The Ring Video Doorbell - tempestn
https://ring.com/#
======
mpdehaan2
Looks very interesting in concept, as I see a lot of folks using dropcams for
similar functions, this could be a clever upgrade -- though Amazon reviews are
bad, that's probably going to keep me away.

Web site feedback -- there's a bit of a trend in startup/product websites to
not share enough detail. Here's a few questions I had, since I see company
folks replying, I'll just share here.

On the website, I'd consider addressing do doorbell notifications happen
without the application open (i.e. can it send text messages?), I assume video
is uploaded into s3, how can video be browsed and how is it retained, and how
do replacement batteries work? What is the average cloud recording cost for a
year? Is there a notification the battery needs tobe replaced?. I'd also be
interested in what happens if ring goes out of business or if it depends on
any cloud services - does the device still work, etc. With cars frequently
driving in front of the camera, do those get recorded as new events (or worse,
send events, or still worse, text alerts?), or can the "zone" be configured in
the camera? Also, how is the device mounted? What does it do in the event WiFi
blinks out (will it reconnect)? Can it do WPA?

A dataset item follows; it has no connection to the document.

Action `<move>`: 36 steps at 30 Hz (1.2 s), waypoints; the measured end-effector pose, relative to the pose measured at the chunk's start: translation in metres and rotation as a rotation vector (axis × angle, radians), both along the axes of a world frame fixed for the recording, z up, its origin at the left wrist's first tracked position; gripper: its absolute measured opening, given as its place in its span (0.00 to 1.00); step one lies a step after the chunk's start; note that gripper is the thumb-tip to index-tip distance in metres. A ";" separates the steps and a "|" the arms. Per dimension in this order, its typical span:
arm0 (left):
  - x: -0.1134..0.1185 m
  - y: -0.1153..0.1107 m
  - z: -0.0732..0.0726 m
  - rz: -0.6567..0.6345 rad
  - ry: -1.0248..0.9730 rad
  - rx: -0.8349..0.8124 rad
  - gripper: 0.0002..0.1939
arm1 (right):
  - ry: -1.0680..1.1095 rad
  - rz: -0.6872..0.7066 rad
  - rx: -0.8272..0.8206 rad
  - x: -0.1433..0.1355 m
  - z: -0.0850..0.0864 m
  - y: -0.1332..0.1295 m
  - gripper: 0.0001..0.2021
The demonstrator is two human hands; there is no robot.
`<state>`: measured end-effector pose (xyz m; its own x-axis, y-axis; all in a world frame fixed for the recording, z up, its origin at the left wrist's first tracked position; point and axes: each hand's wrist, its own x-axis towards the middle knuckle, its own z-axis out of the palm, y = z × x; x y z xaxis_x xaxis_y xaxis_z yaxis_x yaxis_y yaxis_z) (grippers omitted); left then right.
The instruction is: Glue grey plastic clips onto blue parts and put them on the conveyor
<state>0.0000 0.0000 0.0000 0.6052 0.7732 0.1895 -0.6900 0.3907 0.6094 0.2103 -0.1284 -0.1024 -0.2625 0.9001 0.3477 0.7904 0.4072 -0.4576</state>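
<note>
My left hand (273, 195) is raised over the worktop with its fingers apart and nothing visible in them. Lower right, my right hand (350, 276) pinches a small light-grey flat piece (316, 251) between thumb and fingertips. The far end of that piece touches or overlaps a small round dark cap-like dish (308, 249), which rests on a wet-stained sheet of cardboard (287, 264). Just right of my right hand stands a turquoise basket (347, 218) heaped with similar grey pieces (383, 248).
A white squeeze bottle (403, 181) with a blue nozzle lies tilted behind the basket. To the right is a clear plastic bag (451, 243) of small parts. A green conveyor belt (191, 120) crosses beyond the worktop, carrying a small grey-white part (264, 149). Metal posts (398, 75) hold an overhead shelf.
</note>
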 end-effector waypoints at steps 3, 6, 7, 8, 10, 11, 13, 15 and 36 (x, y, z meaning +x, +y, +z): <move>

EDIT: see some install instructions here:
[https://ring.com/installation](https://ring.com/installation)

------
huhtenberg
The design is really odd. Just as if they didn't bother at all to step back
and check whether it looks good _in the context_. It doesn't appear to be
compatible with any architectural style whatsoever. It won't work for classic
houses, it won't work for the modern ones too. It may perhaps work for some
futuristic builds similar to that Japanese capsule hotel, but otherwise it's
just some randomly styled gadget that wants to stand out on its own.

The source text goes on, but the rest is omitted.